HEY! HO!HEY! HO!
HEY! HO!

Have you ever wanted to be like the upstanding young gentlemen pictured? We have what you're looking for at G-Funk University!!!!

Yo WaZzUp My HoMiE G-fUnKs!! WeLcOmE tO g-FuNk UnIvErSiTy! We gots tha masta plan, homeslice!

Be sure to check out our extensive course options:
Pre-Med: When you pop tha wrong brotha, learn how to prevent him from bleeding to death!
Pre-Physical Therapy: We all know how tough it is to outrun the popo. Y0 homie g-funks need to be in great shape!
Pre-Law: Defend y0 brothas in court! No more shitty ass state hired lawyazz!
Agricultural Sciences: Grow ya OWN weed! Save a brotha some CIZZASH!!
Religious Studies: When y0 homie g is dyin on tha curb, popped by a rival h0, help him find Jizzesus!

Don't forget G-Funk University's many sports opportunities! Rifle shooting and track (for running from the popo)!!!!! GO BLASTAZZ!!!!!!!

75% of our applicants have SAT scores of 400 and above!!! Chill wit a gang straight out of college!!! Now accepting applications!!!

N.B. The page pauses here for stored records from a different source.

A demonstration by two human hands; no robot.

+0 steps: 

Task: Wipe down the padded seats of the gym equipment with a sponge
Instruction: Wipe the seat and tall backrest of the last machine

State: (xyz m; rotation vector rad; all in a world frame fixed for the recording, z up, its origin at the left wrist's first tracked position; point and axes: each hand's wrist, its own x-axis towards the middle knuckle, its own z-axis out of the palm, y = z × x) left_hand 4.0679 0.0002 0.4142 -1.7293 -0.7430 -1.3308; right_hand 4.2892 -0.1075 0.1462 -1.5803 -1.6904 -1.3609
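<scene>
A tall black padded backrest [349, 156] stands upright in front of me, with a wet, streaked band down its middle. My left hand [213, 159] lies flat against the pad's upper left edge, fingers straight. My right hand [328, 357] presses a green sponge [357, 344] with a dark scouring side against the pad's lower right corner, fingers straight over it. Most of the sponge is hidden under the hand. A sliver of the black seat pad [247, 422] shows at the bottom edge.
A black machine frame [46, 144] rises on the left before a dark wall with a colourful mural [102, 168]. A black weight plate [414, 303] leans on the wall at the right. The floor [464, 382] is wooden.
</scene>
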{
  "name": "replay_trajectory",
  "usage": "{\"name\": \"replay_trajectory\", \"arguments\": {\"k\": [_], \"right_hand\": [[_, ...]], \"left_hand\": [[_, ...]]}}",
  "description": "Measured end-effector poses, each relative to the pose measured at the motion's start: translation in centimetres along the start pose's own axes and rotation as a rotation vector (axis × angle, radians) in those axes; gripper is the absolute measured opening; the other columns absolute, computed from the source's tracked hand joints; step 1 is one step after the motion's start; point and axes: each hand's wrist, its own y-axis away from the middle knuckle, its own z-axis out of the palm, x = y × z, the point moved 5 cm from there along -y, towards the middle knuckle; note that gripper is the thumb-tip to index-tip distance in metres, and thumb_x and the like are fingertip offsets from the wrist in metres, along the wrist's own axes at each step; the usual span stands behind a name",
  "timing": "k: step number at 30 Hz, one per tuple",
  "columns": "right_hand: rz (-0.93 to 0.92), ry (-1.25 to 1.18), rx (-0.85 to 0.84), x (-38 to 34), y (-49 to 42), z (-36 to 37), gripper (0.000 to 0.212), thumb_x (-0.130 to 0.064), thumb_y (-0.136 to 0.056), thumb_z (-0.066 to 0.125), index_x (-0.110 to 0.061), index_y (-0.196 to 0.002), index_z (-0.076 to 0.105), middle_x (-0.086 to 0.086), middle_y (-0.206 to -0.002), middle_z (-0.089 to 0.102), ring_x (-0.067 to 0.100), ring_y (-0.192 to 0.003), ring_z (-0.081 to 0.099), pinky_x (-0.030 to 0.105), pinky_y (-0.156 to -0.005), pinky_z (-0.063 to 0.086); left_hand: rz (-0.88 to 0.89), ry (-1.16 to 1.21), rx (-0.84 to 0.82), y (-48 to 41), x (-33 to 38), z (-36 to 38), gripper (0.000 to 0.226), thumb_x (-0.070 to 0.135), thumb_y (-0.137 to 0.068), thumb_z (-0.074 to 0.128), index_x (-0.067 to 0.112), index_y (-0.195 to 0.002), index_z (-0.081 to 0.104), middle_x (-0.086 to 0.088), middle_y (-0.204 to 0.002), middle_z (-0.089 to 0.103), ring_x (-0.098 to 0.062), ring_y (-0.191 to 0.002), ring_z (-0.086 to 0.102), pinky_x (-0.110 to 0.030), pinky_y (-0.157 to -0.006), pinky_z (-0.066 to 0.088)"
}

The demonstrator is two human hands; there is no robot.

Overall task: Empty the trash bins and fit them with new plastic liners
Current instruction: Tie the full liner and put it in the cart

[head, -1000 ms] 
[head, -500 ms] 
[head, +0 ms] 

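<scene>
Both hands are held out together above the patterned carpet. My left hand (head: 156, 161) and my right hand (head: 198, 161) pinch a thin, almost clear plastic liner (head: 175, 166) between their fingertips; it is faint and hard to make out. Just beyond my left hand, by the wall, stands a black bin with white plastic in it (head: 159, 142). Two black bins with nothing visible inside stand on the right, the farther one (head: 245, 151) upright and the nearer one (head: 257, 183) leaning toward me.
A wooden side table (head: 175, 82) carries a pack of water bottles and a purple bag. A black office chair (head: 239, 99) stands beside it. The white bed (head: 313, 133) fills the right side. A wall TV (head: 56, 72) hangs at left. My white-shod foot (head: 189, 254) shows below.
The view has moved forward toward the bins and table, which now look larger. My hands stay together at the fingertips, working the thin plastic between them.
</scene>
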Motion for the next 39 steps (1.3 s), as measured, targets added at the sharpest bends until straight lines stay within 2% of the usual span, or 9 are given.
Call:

Disclaimer: No white brizzead allowed!!! We only accept da brothazz! The only exception is Zoltan Magyar. If you're Zoltan Magyar, you look like this:

Zoltan Magyar's the MAN!!! No chicks either, except to cheer on our rifle shooting matches!!! Owning a slick ass piece can subsitute for an application. We accept 71 out of 76 applications!!! Apply today!!!!!